To my Republican co-workers in the next cube over

Dear Republican co-workers in the next cube over, please stop pushing the lie that the current economic collapse was caused by Fannie Mae and Freddie Mac giving out too many loans to “low income” Americans. It’s not true, and as McClatchy points out, both the Federal Reserve Board data and the President’s Working Group on Financial Markets disprove that lie pretty conclusively.

The financial collapse was triggered by lax lending practices by private lending institutions; only one of the top 25 sub-prime lenders was subject to Federal guidelines against discrimination. It’s pretty simple, really. And if I’m using too many big words, when I say “lax lending practices” I mean that the private lenders weren’t being regulated, nor were the regulations being enforced. Hmmm… deregulation… who pushed for that? Oh, right, that was a Republican thing. And who enforced (or didn’t) the regulations? Oh, right, that would be the President.

Since the Federal Reserve Board data shows that the primary timeframe for private sub-prime loans was 2001-2007, when the Republicans ran both houses of Congress, and President Bush sat in the White House.
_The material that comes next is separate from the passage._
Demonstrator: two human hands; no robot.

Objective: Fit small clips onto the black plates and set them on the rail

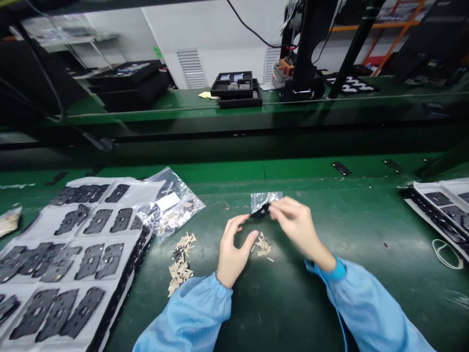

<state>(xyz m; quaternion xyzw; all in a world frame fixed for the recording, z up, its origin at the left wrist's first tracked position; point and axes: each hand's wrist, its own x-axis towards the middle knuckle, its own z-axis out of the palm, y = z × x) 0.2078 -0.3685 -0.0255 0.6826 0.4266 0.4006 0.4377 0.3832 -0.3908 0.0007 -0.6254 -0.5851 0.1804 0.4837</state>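
Midway, flat black part [261,211], right hand [297,226] pinching

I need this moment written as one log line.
right hand: pinches black part | left hand: open, curved beside it | below: beige pieces on green mat | left: tray of black parts

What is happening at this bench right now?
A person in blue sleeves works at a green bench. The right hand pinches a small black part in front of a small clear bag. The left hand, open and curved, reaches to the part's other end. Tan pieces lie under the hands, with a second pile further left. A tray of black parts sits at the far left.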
Fannie Mae and Freddie Mac don’t loan money themselves, either, my fine Republican co-workers. They purchase loans that were pre-qualified by those private lending institutions. You know, the ones that were giving away loans to anyone and everyone, then passing the shitpile on to others. If those private institutions are lying to Fannie Mae and Freddie Mac, and there are no penalties for lying, clearly the moral responsibility lies on those institutions, right? And if poor people who, under normal circumstances, would not qualify for home loans were given those loans anyway, again, the blame lies with the lenders.

But the lenders are still escaping the consequences for their actions in creating the bubble. Must be nice to be rich these days. I mean, the people who were given loans they couldn’t afford are still on the hook for paying those loans off. And taxpayers get another hit by paying for the $700 billion bailout on top of that.
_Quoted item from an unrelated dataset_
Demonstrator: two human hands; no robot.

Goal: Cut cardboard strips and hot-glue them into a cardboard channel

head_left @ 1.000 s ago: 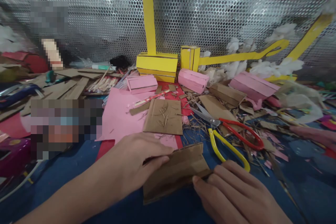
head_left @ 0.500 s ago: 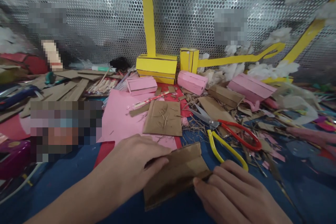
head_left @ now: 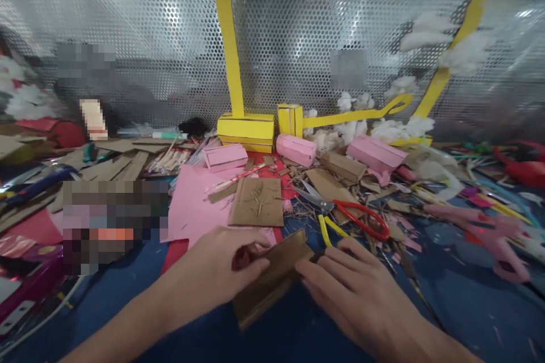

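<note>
A creased piece of brown cardboard [head_left: 268, 289] is held tilted above the blue table by both hands. My left hand [head_left: 217, 266] pinches its upper left edge between thumb and fingers. At its right edge, my right hand [head_left: 344, 278] grips a folded side, the fingertips curled and partly hiding what they press. Just beyond lies a square cardboard piece [head_left: 275, 215] with thin brown twists on it. Scissors with one red and one yellow handle [head_left: 361, 216] rest beyond my right hand, the blades apart.
Yellow paper boxes [head_left: 247, 129] and pink paper boxes [head_left: 297, 150] stand along the back by a perforated metal sheet [head_left: 281, 22]. Pink paper [head_left: 191, 198] lies left of centre. A pink glue gun [head_left: 489, 232] is at right, among cardboard scraps.
The cardboard is tipped more steeply, showing a narrower face. My right hand has shifted left, closer to my left hand. The view has swung right and up, bringing the glue gun further into sight.
</note>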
Don’t get me wrong, I have no love for the current Congressional leadership pushing through the bailout. But that’s a whole ‘nother issue.

Oh giggling Republican co-workers, whispering conspiratorially in the next cube over as you watch some YouTube mash-up that, in your mind, implicates Speaker Pelosi and Rep. Barney Frank in causing the current crisis… you are so wrong. So sadly wrong.

So stop trying to blame the current crisis on Democratic Congresscritters who had no power in the last 8 years, stop trying to push the blame back onto President Clinton, and, honestly, seriously, stop trying to blame this on poor people. It just sounds… well, ignorant… when you do that.